Comece extraindo o DNA genômico das folhas de bambu do tipo selvagem e infectadas por Agrobacterium. Amplificar o DNA genômico contendo o sítio alvo dos genes-alvo de folhas de bambu selvagens e infectadas por Agrobacterium usando as seguintes condições de PCR. Após a PCR, realizar a digestão da enzima endonuclease preparando uma mistura de reação contendo um microlitro de idade-1, um micrograma de produtos de PCR e um tampão 10X de cinco microlitros.
Em seguida, adicione água a um volume final de 50 microlitros. Incubar a mistura de digestão a 37 graus Celsius por uma hora. Usando eletroforese em gel, analise a proporção de fragmentos de DNA digeridos.
Compare os fragmentos digeridos das amostras selvagens e infectadas por Agrobacterium para avaliar a eficiência da edição de genes. Expor as mudas de bambu a condições de alta intensidade luminosa para aumentar a quantidade de luz absorvida quântica e ativação do sistema de fotoproteção foliar. Em seguida, ligue o fluorômetro IMAGING-PAM e ajuste a intensidade da luz actínica para medir in vivo a fluorescência da clorofila do fotossistema II das folhas de bambu.
A coloração vermelha da faixa beta produzida pelo gene RUBY indicou sucesso na expressão gênica mediada por Agrobacterium em folhas de bambu. Das quatro cepas de Agrobacterium, a cepa GV3101 causou o acúmulo mais significativo de beta lane em folhas de bambu infectadas. Após a infecção com os construtos CRISPR-Cas9 e tratamentos com alta luminosidade, determinadas áreas das lâminas foliares apresentaram menores valores de têmpera não fotoquímica.

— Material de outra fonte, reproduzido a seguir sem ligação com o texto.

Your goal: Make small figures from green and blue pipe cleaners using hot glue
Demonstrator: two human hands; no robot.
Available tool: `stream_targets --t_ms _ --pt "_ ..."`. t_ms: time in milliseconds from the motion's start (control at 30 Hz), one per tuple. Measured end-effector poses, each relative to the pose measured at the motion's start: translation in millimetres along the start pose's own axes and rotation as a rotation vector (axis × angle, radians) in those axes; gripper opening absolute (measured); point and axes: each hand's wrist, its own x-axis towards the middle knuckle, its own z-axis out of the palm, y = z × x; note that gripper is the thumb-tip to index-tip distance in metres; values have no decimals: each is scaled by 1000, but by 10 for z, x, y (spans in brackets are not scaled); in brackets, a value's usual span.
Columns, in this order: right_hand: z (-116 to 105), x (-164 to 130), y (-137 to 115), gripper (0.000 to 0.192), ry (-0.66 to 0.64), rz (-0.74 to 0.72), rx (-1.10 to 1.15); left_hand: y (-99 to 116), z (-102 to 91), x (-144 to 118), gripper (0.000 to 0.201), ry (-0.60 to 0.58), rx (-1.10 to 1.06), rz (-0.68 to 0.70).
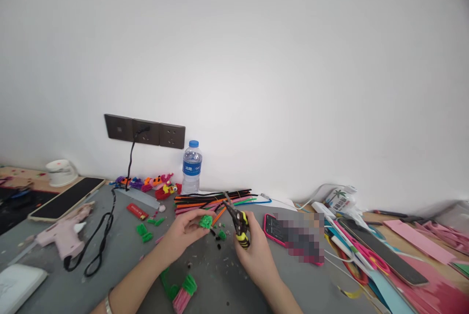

Além disso, a digestão enzimática e a análise de sequenciamento confirmaram a mutação bem-sucedida do gene PeVDE nas regiões editadas. Os resultados do sequenciamento de Sanger do fragmento PeVDE após edição por sgRNA1 e sgRNA2 mostraram deleção de um fragmento longo no gene PeVDE. Após 30 dias da infecção por Agrobacterium, as áreas foliares transfectadas com sgRNAs para PeVDE e PeCCR5 exibiram menores valores de têmpera não fotoquímica.